In almost every case, the answer is a resounding YES.  Planning for a financially secure retirement is most often ranked as the number one reason why people save and invest.  Social Security and company pension plans may provide some of the income you need during retirement, but contributions to your company retirement plan and your IRA may make the difference between enjoying the retirement lifestyle you want or relying on others for your basic needs.

Contributions to retirement plans and IRAs move you closer to a financially secure retirement in three ways:

You save and accumulate money.  Having a portion of your wages deferred into your 401(k) or other retirement plan can be the simplest and least “painful” way to save.  Often the amounts are not missed as you automatically adjust your spending accordingly.  Contributions to an IRA also add up, especially over longer periods of time.  Contributing $4000 a year over 20 years will add up to over $149,000 with a 6% earnings rate.  And larger contribution limits beginning in 2008 offer the opportunity for even larger accumulations.

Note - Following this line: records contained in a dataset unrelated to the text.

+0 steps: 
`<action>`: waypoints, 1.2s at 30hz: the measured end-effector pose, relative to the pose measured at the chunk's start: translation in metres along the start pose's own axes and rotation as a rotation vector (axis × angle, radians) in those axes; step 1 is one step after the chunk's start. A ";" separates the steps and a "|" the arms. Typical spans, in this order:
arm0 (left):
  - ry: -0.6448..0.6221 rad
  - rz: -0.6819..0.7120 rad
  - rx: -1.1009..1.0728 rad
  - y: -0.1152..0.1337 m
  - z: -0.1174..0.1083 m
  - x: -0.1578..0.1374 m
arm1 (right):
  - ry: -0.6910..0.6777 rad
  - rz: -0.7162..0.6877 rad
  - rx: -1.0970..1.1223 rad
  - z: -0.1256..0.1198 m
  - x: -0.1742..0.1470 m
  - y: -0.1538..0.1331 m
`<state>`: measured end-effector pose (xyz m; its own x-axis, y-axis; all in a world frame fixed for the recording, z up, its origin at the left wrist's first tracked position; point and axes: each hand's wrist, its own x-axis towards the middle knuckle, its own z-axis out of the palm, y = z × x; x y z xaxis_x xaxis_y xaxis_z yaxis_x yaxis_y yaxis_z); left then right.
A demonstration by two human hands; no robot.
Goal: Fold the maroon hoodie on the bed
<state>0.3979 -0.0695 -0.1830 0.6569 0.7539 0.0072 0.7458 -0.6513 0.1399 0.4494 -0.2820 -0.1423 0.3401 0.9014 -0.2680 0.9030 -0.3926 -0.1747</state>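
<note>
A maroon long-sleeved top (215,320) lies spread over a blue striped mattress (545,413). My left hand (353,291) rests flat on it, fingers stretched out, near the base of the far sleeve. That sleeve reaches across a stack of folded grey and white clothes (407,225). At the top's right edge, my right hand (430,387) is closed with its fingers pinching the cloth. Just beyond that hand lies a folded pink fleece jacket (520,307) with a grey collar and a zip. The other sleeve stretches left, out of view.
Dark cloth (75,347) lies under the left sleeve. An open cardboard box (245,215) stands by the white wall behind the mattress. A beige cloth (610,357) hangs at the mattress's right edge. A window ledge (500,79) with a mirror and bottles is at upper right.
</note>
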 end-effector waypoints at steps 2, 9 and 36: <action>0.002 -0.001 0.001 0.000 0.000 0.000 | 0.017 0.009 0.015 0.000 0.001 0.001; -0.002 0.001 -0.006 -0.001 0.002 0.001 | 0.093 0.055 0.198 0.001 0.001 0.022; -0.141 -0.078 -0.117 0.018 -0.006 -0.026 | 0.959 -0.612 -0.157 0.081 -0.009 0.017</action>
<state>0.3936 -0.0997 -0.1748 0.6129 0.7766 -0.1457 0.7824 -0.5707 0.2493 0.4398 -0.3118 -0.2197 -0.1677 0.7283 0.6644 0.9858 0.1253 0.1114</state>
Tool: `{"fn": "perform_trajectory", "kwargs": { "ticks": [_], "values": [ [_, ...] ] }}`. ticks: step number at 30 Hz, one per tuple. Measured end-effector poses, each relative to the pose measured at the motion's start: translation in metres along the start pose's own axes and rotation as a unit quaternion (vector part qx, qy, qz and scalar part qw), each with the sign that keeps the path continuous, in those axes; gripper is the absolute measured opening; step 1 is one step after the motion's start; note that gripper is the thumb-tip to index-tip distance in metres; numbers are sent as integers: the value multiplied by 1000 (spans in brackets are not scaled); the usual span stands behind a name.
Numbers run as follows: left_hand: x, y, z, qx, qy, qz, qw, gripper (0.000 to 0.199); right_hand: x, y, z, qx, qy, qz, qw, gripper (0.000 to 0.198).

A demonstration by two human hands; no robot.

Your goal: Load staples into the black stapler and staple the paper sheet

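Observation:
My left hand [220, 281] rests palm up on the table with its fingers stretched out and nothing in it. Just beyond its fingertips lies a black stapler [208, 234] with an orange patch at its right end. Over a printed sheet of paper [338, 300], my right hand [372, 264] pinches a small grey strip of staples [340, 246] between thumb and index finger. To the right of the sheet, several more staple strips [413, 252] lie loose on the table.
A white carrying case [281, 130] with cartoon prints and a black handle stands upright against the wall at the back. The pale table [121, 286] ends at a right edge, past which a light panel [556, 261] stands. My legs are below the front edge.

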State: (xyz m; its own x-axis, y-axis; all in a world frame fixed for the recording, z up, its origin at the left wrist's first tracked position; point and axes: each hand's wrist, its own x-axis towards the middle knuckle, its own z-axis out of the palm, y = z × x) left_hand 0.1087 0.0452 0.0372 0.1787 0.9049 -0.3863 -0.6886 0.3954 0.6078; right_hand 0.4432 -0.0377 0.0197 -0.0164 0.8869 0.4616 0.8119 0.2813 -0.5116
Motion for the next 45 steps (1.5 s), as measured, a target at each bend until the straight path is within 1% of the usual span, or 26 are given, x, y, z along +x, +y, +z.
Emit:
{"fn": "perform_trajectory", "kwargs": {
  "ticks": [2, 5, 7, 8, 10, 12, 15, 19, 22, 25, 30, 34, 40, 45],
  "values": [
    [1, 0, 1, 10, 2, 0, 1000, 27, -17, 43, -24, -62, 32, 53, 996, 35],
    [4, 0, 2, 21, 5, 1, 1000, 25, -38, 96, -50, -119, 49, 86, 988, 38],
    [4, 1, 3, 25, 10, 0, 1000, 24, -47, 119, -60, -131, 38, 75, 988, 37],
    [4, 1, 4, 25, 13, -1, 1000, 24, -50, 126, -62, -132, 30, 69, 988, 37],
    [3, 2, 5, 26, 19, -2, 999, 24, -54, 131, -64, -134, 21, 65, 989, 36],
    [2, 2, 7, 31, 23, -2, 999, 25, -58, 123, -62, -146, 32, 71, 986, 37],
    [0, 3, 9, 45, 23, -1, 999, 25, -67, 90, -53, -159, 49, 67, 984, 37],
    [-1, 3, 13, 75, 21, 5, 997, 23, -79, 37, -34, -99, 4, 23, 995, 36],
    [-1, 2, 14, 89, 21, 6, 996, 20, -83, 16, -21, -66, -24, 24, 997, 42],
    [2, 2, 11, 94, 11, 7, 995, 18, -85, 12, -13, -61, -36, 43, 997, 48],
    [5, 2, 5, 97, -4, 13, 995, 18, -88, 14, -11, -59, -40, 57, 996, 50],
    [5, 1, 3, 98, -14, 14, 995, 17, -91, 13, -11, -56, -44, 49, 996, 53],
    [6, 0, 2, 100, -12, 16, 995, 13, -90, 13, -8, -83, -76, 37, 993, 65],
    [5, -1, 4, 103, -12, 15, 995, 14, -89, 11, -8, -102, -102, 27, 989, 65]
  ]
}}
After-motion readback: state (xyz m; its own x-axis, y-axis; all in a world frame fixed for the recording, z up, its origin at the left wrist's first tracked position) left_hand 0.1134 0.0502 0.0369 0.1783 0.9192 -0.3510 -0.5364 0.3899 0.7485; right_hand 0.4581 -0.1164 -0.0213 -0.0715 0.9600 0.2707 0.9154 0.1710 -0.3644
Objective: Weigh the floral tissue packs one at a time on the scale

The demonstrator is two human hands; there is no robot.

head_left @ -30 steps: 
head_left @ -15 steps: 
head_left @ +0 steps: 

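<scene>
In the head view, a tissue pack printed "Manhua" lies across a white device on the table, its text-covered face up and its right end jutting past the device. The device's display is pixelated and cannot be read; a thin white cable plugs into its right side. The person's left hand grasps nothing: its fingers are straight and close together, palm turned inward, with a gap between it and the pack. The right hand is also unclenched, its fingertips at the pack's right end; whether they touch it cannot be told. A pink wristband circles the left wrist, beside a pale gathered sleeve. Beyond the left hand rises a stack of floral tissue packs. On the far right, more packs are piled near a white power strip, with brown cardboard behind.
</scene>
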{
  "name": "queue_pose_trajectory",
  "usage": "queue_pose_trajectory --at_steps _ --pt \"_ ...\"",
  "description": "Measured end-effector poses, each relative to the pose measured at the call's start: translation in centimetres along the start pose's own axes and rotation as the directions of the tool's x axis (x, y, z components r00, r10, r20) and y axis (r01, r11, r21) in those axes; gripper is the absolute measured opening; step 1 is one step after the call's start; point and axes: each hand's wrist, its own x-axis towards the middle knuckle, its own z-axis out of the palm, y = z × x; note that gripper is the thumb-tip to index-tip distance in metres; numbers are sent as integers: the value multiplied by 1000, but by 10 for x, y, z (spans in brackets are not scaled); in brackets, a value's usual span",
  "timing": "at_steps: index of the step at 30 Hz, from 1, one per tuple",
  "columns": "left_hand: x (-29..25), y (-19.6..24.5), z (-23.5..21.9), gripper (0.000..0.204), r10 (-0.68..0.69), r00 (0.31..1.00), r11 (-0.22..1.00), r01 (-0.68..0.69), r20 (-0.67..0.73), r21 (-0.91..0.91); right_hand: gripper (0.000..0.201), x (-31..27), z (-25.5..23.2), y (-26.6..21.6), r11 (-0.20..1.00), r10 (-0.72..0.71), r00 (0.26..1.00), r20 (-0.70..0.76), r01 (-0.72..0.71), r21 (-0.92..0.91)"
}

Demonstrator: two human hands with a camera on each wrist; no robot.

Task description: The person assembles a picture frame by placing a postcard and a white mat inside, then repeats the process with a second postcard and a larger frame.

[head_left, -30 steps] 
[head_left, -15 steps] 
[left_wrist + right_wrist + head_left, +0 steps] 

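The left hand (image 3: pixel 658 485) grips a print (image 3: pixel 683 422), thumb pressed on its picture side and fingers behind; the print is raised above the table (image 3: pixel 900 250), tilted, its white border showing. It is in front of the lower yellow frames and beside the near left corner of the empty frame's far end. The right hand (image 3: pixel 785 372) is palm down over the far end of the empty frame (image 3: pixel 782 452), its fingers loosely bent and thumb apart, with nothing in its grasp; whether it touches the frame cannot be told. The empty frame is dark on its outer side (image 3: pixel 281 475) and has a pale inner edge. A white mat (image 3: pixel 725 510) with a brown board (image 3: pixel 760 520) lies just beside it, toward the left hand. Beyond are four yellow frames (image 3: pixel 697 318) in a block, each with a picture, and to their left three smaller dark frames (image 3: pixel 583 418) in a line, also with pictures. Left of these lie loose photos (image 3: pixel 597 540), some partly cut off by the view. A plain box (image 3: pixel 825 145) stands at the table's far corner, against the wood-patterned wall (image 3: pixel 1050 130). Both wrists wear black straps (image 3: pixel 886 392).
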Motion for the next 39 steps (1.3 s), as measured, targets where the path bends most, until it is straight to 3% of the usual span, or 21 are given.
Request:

Your earnings are tax deferred.  Earnings on funds within your retirement plan and IRA are not subject to income tax each year the way your other savings are.  This means you have more money working for you.  You will have to pay tax on the earnings when you withdraw the funds (except for a Roth IRA), but most people are in lower tax brackets when they retire.

You reduce your current income taxes.  The amount you defer into your 401(k) plan reduces your taxable wages and you pay less tax each year.  For 2006, the limit on the amount you can tax-defer into your 401(k) is $15,000 unless you were age 50 or above and then they are even larger.  Contributions to a regular IRA for 2006 are deductible if you are not covered by an employer-sponsored plan or if your adjusted gross income is below $75,000 (married filing jointly) or $50,000 (filing a single tax return).  Contributions to a Roth IRA are not tax deductible, but distributions are tax-free.

Saving for retirement in 401(k) plans and IRAs continues to make good financial sense.  While the 2003 Tax Act reduced the tax rates, the benefits of tax deferral and the potential for reducing current taxes should not be ignored.